Loading the package and setting a seed:

pkgs <- c("miceFast", "mice", "car", "ggplot2", "dplyr", "data.table")
inst <- lapply(pkgs, library, character.only = TRUE)
set.seed(123456)

Description

Fast imputations under the object-oriented programming paradigm. There was used quantitative models with a closed-form solution. Thus package is based on linear algebra operations. The biggest improvement in time performance could be achieve for a calculation where a grouping variable have to be used. A single evaluation of a quantitative model for the multiple imputations is another major enhancement. Moreover there are offered a few functions built to work with popular R packages.

Performance

miceFast was compared1 with the mice package. For grouping option there was used a basic R looping and popular dplyr/data.table packages. Summing up, miceFast offer a relevant reduction of a calculations time for:

system.file("extdata", "performance_validity.R", package = "miceFast")
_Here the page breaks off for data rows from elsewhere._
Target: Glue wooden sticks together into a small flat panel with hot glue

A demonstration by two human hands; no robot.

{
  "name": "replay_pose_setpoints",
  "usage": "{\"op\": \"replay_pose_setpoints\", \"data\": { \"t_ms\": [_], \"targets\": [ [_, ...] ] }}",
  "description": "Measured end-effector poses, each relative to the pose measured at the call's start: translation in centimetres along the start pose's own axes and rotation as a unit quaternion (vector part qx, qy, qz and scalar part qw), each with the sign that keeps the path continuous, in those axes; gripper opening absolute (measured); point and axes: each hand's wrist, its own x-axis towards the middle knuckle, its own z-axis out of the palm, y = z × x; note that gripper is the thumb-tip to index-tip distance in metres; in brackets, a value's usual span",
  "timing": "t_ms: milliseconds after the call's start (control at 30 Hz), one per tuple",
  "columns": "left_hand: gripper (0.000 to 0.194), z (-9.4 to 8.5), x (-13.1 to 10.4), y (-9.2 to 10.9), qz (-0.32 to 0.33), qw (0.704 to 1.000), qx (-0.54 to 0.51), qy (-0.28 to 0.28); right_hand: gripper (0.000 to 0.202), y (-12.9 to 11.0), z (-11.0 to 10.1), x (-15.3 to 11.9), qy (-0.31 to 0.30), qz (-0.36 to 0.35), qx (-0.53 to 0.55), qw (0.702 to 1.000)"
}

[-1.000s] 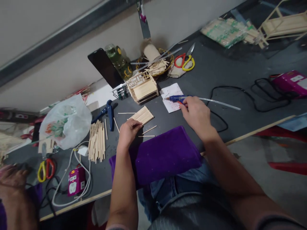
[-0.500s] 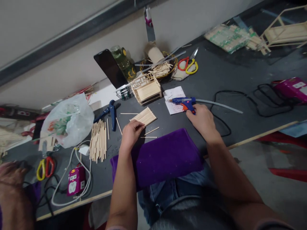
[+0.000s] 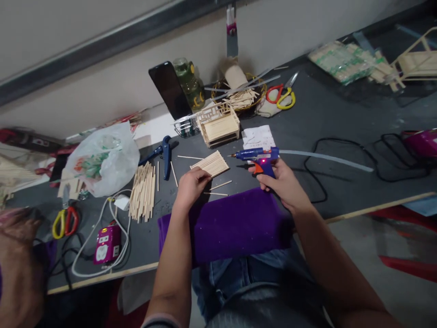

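My right hand (image 3: 278, 180) holds a blue glue gun (image 3: 261, 157) with an orange trigger and a lit red light, its nozzle pointing left. A long clear glue stick (image 3: 327, 160) sticks out of its back. My left hand (image 3: 194, 184) is closed at the lower left edge of a flat panel of thin wooden sticks (image 3: 214, 165); whether its fingertips pinch the panel or a stick is too small to tell. Loose sticks (image 3: 221, 185) lie just below the panel. A folded white paper (image 3: 258, 136) is behind the glue gun.
A small wooden model (image 3: 220, 127), phone (image 3: 170, 91) and basket (image 3: 262, 91) stand behind. On the left are a stick pile (image 3: 142, 193), blue cutter (image 3: 166, 157), plastic bag (image 3: 105, 159) and magenta power box (image 3: 107, 244). Purple cloth (image 3: 232, 223) covers the front edge. Another person's arm (image 3: 20, 255) is far left.
My right hand has lifted the glue gun off the white paper and brought it left, nearer the panel. My left hand stays by the panel. The view has shifted slightly.
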Motion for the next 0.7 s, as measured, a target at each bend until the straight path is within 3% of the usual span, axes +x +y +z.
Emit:
{"op": "replay_pose_setpoints", "data": {
  "t_ms": [133,233,300,400,500,700],
  "targets": [
    [0.012,-0.2,-0.1,0.1,-0.011,1.000,-0.021,0.008,0.041,0.4,0.6,-0.4,0.006,-0.020,-0.025,0.999],
    [0.012,-0.7,-0.3,-0.1,-0.047,0.990,-0.119,0.067,0.033,0.4,0.5,-0.7,0.044,-0.036,-0.089,0.994],
    [0.012,-1.1,-0.5,-0.4,-0.090,0.964,-0.216,0.125,0.033,0.5,0.2,-0.8,0.073,-0.040,-0.158,0.984],
    [0.012,-1.7,-0.6,-0.9,-0.150,0.901,-0.350,0.208,0.038,1.1,-0.4,-0.9,0.109,-0.055,-0.285,0.951],
    [0.012,-1.9,-0.5,-1.2,-0.182,0.855,-0.415,0.253,0.044,2.0,-0.8,-0.9,0.102,-0.070,-0.369,0.921],
    [0.014,-1.5,-0.3,-1.1,-0.187,0.858,-0.411,0.244,0.050,2.0,-0.4,-0.9,0.093,-0.080,-0.421,0.899]
  ]
}}
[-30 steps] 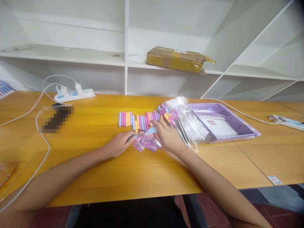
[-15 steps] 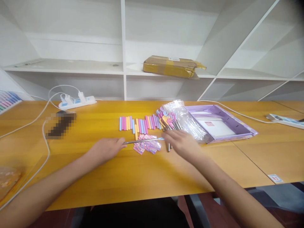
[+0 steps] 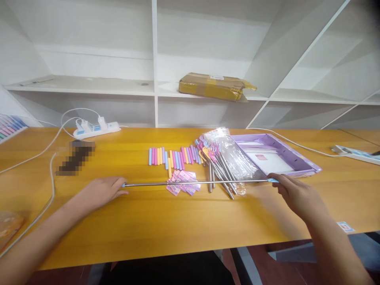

Additional plots for simulations with certain parameters (but feel free to change them) are located:

system.file("extdata", "images", package = "miceFast")

Moreover there are offered a few functions built to work with the popular R packages such as ‘data.table’.

Motivations

Missing data is a common problem. The easiest solution is to delete observations for which a certain variable is missing. However this will somek deteriorate quality of a project. Another solution will be to use methods such as multiple/regular imputations to fill the missing data. Non missing independent variables could be used to approximate a missing observations for a dependent variable. R or Python language are user-friendly for data manipulation but parallely brings slower computations. Languages such as C++ gives an opportunity to boost our applications or projects.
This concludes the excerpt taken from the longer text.